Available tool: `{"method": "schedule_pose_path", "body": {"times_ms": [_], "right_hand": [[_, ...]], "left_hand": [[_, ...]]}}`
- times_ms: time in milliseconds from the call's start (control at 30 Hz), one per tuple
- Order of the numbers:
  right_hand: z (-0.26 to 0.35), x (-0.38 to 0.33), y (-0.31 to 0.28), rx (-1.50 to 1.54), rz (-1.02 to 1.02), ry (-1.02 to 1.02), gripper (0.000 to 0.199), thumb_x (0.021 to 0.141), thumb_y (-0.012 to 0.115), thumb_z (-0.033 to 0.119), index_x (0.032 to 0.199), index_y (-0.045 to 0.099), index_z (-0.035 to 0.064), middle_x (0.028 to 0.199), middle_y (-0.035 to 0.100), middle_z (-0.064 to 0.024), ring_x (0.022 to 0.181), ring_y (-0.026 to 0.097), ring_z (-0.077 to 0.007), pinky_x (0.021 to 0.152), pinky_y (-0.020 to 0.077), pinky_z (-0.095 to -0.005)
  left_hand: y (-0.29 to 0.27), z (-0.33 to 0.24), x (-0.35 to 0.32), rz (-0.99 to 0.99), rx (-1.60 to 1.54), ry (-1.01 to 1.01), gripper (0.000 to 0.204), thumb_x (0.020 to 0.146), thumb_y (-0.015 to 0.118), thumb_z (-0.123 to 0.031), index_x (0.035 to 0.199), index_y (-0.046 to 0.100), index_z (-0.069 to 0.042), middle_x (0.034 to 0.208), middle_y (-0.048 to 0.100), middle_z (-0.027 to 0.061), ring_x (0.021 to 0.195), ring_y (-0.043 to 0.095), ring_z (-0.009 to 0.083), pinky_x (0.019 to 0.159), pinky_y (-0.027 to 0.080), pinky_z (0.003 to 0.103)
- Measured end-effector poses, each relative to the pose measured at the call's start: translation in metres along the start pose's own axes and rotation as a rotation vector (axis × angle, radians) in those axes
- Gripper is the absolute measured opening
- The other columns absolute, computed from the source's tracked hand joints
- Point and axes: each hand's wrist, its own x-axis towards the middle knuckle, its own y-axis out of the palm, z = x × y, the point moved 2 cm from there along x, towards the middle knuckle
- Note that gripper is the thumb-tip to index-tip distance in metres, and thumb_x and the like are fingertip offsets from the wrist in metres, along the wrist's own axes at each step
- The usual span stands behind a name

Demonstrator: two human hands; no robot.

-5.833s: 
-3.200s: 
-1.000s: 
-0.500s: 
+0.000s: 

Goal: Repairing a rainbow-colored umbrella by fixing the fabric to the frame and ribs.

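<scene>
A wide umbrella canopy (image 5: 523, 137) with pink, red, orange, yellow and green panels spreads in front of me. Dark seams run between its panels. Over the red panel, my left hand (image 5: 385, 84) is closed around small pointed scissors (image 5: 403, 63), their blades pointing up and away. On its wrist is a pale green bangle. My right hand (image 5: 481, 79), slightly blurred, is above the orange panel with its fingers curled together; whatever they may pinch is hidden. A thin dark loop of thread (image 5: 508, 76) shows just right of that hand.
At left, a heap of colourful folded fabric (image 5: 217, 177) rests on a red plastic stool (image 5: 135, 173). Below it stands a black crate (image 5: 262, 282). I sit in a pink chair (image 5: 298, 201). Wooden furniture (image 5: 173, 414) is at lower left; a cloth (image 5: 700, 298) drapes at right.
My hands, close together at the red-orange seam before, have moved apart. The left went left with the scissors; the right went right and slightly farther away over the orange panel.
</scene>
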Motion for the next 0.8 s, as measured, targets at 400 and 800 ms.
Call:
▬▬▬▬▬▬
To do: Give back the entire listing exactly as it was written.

Output for this task:
Available tool: `{"method": "schedule_pose_path", "body": {"times_ms": [_], "right_hand": [[_, ...]], "left_hand": [[_, ...]]}}`
- times_ms: time in milliseconds from the call's start (control at 30 Hz), one per tuple
- Order of the numbers:
  right_hand: z (-0.26 to 0.35), x (-0.38 to 0.33), y (-0.31 to 0.28), rx (-1.50 to 1.54), rz (-1.02 to 1.02), ry (-1.02 to 1.02), gripper (0.000 to 0.199), thumb_x (0.021 to 0.141), thumb_y (-0.012 to 0.115), thumb_z (-0.033 to 0.119), index_x (0.032 to 0.199), index_y (-0.045 to 0.099), index_z (-0.035 to 0.064), middle_x (0.028 to 0.199), middle_y (-0.035 to 0.100), middle_z (-0.064 to 0.024), ring_x (0.022 to 0.181), ring_y (-0.026 to 0.097), ring_z (-0.077 to 0.007), pinky_x (0.021 to 0.152), pinky_y (-0.020 to 0.077), pinky_z (-0.095 to -0.005)
  left_hand: y (-0.29 to 0.27), z (-0.33 to 0.24), x (-0.35 to 0.32), rz (-0.99 to 0.99), rx (-1.60 to 1.54), ry (-1.01 to 1.01), gripper (0.000 to 0.204), thumb_x (0.020 to 0.146), thumb_y (-0.015 to 0.118), thumb_z (-0.123 to 0.031), index_x (0.035 to 0.199), index_y (-0.046 to 0.100), index_z (-0.069 to 0.042), middle_x (0.034 to 0.208), middle_y (-0.048 to 0.100), middle_z (-0.027 to 0.061), ring_x (0.021 to 0.195), ring_y (-0.043 to 0.095), ring_z (-0.009 to 0.083), pinky_x (0.019 to 0.159), pinky_y (-0.027 to 0.080), pinky_z (0.003 to 0.103)
- Measured end-effector poses, each relative to the pose measured at the call's start: translation in metres along the start pose's own axes and rotation as a rotation vector (axis × angle, radians) in those axes
- Gripper is the absolute measured opening
- The other columns absolute, computed from the source's tracked hand joints
- Point and axes: each hand's wrist, its own x-axis towards the middle knuckle, its own y-axis out of the palm, z = x × y, the point moved 2 cm from there along x, towards the middle knuckle
- Note that gripper is the thumb-tip to index-tip distance in metres, and thumb_x and the like are fingertip offsets from the wrist in metres, along the wrist's own axes at each step
- The usual span stands behind a name

Demonstrator: two human hands; no robot.

-5.833s: 
-3.200s: 
-1.000s: 
-0.500s: 
+0.000s: 

Goal: Repairing a rainbow-colored umbrella by fixing the fabric to the frame and ribs.

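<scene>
A wide umbrella canopy (image 5: 523, 137) with pink, red, orange, yellow and green panels spreads in front of me. Dark seams run between its panels. Over the red panel, my left hand (image 5: 385, 84) is closed around small pointed scissors (image 5: 403, 63), their blades pointing up and away. On its wrist is a pale green bangle. My right hand (image 5: 481, 79), slightly blurred, is above the orange panel with its fingers curled together; whatever they may pinch is hidden. A thin dark loop of thread (image 5: 508, 76) shows just right of that hand.
At left, a heap of colourful folded fabric (image 5: 217, 177) rests on a red plastic stool (image 5: 135, 173). Below it stands a black crate (image 5: 262, 282). I sit in a pink chair (image 5: 298, 201). Wooden furniture (image 5: 173, 414) is at lower left; a cloth (image 5: 700, 298) drapes at right.
My hands, close together at the red-orange seam before, have moved apart. The left went left with the scissors; the right went right and slightly farther away over the orange panel.
</scene>
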Motion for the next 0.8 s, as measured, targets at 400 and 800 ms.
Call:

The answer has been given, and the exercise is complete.